**Assignment**
I need the lines below from the one with "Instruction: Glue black" down to the one with "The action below" reproduced exactly, both ends included, and nothing else.

**Dataset excerpt**
===

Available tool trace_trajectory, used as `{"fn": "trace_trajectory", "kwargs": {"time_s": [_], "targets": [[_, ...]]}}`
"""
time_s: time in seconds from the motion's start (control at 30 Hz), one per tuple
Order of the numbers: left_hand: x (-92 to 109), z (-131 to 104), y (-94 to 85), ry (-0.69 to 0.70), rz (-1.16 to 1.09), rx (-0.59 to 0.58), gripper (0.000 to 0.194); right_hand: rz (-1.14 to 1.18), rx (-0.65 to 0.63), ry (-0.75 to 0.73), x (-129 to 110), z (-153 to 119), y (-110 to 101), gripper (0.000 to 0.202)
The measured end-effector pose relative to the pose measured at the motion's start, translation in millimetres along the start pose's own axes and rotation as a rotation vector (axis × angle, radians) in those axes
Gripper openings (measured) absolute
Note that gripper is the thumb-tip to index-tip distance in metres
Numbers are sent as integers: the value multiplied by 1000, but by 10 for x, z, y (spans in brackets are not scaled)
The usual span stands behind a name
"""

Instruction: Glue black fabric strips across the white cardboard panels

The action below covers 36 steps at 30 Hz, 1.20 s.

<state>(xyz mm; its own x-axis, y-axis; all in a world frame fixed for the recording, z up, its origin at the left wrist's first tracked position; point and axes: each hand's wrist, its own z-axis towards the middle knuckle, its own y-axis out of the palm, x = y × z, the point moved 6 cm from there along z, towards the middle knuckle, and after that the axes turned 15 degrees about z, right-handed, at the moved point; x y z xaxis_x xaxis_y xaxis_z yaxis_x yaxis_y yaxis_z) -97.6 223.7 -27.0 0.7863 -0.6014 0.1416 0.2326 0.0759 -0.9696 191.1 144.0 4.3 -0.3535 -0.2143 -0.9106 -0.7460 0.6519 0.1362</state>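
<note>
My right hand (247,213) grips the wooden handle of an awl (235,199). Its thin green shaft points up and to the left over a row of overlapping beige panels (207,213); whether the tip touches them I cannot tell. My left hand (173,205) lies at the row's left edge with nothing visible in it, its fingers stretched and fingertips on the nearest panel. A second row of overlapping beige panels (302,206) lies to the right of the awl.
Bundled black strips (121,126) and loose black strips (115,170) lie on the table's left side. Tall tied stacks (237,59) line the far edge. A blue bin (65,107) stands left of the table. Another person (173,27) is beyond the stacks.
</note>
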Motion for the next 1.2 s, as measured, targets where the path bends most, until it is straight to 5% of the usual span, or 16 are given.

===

**Answer to the problem**
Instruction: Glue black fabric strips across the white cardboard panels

The action below covers 36 steps at 30 Hz, 1.20 s.

The exercise is now done.